On latest git, I'm seeing "start_kernel(): bug: interrupts were enabled
early" messages on ARM (sample log below).
This appears to be caused by:
start_kernel -> radix_tree_init -> kmem_cache_create (slub) ->
down_write -> __down_write (lib/rwsem-spinlock.c) -> spin_unlock_irq
radix_tree_init was moved earlier by:
commit 773e3eb7b81e5ba13b5155dfb3bb75b8ce37f8f9
Author: Yinghai Lu <yinghai@kernel.org>
Date: Wed Feb 10 01:20:33 2010 -0800
init: Move radix_tree_init() early
Prepare for using radix trees in early_irq_init().
Signed-off-by: Yinghai Lu <yinghai@kernel.org>
LKML-Reference: <1265793639-15071-30-git-send-email-yinghai@kernel.org>
Signed-off-by: H. Peter Anvin <hpa@zytor.com>
Rabin
---
Uncompressing Linux... done, booting the kernel.

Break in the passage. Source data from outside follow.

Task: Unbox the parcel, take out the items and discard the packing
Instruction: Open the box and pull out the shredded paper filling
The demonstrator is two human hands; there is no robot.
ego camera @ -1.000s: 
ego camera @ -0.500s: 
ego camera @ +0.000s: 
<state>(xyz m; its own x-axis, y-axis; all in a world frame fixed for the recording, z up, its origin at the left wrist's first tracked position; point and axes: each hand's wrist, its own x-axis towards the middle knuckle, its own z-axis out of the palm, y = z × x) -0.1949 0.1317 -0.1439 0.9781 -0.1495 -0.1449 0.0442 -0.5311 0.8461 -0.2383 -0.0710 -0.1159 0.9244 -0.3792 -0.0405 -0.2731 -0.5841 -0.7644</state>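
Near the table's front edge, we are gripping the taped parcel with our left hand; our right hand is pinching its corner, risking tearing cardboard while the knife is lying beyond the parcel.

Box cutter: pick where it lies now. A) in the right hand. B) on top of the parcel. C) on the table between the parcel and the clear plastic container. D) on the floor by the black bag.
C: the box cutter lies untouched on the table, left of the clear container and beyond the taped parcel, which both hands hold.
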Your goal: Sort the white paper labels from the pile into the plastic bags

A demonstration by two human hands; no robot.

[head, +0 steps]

Linux version 2.6.34-rc2-00184-g01e7770 (rabin@debian) (gcc version 4.4.1 (Sourcery G++ Lite 2009q3-67) ) #5 Fri Mar 26 00:56:33 IST 2010
CPU: ARMv7 Processor [410fc080] revision 0 (ARMv7), cr=10c03c7f
CPU: VIPT nonaliasing data cache, VIPT nonaliasing instruction cache
Machine: ARM-RealView PB-A8
Ignoring unrecognised tag 0x00000000
bootconsole [earlycon0] enabled
Memory policy: ECC disabled, Data cache writeback
Built 1 zonelists in Zone order, mobility grouping on. Total pages: 32512
Kernel command line: earlyprintk mem=128M console=ttyAMA0 root=/dev/ram0 init=/linuxrc
PID hash table entries: 512 (order: -1, 2048 bytes)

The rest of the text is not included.